Harper tilted his head slightly, his gaze thoughtful. "Time heals all, as they say."
"Do they now," Julian scoffed, turning from the window with a dark smile. "Then they are damned fools. Time will not tear down the barrier that stands between Ester and myself. A man died by my hand right in front of Lady Janet, Harper. That will not be forgotten."
"I understand that while you have the Captain's cabin, the Fairchild's have been assigned that of the First Mate. It is towards the aft of the ship while we are at the stern," Harper commented.
Julian looked at him. "You are very perceptive, Harper. I was already aware of that. Ester is attending to them at the moment."
"What will it take to win Lord Percival over, do you suppose?" Harper put in.
"Nothing short of a miracle. That will be all, Harper," Julian finished.
Harper gave his customary bow and turned toward the door, but then paused just before reaching it. He turned back, his face as unreadable as ever. "Ah. Miss Helen has been complaining of a touch of sea sickness. Fortunately, I have a powder that is known to settle the stomach in such conditions. Is Your Grace feeling quite at ease with the motion of the ship?"
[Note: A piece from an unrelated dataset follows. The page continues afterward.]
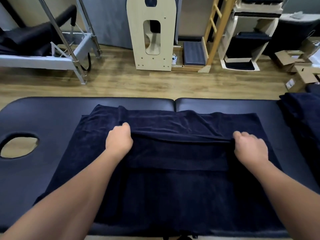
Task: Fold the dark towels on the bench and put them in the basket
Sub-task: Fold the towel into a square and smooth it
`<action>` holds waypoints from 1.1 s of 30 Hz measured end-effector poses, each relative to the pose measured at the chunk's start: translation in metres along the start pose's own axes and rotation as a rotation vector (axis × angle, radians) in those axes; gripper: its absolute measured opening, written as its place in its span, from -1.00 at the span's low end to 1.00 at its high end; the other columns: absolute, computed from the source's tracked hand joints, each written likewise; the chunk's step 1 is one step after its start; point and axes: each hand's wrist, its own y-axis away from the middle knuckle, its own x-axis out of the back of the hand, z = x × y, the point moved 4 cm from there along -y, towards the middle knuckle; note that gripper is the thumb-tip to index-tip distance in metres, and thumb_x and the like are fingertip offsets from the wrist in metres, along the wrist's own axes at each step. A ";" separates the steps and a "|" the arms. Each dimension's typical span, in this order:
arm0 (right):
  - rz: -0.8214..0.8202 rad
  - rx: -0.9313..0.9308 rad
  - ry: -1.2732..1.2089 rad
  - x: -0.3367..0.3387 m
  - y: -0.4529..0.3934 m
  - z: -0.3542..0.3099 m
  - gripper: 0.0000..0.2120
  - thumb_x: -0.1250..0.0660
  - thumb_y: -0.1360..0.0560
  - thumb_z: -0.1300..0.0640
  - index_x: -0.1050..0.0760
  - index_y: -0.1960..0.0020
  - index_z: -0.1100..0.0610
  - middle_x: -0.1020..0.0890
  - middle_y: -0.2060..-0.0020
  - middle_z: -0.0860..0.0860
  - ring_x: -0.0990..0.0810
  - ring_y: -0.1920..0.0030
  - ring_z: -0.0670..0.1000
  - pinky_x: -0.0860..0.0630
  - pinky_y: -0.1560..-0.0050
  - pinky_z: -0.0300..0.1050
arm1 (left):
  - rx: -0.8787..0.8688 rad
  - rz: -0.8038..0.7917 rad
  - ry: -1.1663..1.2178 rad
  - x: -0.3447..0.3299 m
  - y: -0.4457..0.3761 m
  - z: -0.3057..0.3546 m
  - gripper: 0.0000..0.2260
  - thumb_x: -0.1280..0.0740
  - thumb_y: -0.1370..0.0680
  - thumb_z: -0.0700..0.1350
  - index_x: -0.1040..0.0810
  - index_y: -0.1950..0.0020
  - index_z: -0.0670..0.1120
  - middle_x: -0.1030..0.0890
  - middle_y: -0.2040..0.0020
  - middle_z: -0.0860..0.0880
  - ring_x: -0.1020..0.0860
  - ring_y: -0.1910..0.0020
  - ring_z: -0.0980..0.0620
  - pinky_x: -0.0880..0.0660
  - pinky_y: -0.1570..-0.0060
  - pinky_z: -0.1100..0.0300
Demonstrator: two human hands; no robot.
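**Folding a dark towel on the desk**

Gripping the raised edge of a navy towel (173,153), both hands work mid-fold. The left hand (119,138) pinches the edge at its left end, fingers curled around the cloth; the right hand (250,147) does the same at the right end. The towel lies spread across the middle of the padded desk (43,115), hanging over its near side. The fold looks partly made; the next move likely calls for carrying the edge to the far side and laying it flat. More dark towels (301,115) are heaped at the right end. A face hole (19,147) sits at left. Beyond lie wood floor (121,80) and exercise frames. No basket is visible.
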 end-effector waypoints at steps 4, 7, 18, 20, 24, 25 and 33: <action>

Julian, lost in thought, shook his head slightly as if surfacing from a distant reverie. "And where did you come by this medicine?" he asked absently.
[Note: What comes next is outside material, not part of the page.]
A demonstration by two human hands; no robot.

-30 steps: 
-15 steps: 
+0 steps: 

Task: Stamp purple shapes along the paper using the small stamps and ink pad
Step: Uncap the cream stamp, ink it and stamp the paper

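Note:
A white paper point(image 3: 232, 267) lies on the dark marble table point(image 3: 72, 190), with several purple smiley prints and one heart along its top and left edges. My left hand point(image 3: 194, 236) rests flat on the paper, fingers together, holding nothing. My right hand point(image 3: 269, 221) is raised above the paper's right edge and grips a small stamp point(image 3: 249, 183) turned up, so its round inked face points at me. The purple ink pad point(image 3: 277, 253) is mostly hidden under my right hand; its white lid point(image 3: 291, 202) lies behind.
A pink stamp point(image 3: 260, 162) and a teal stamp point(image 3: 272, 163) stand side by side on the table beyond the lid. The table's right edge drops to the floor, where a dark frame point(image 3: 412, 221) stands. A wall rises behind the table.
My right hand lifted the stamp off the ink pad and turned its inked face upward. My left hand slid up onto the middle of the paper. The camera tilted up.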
"I served an apprenticeship in my youth as an apothecary," Harper replied, his tone mild but with a hint of pride.
"You are a man of many parts, Harper. I am glad to have found you. Are you sure the position of manservant to a recluse does not chafe?"
"Not at all, Your Grace. I will take my leave now and be sure to not see Miss Ester if she passes me."
Julian's smile lingered as Harper quietly slipped from the cabin, closing the door behind him with barely a sound. The man was a rare find indeed.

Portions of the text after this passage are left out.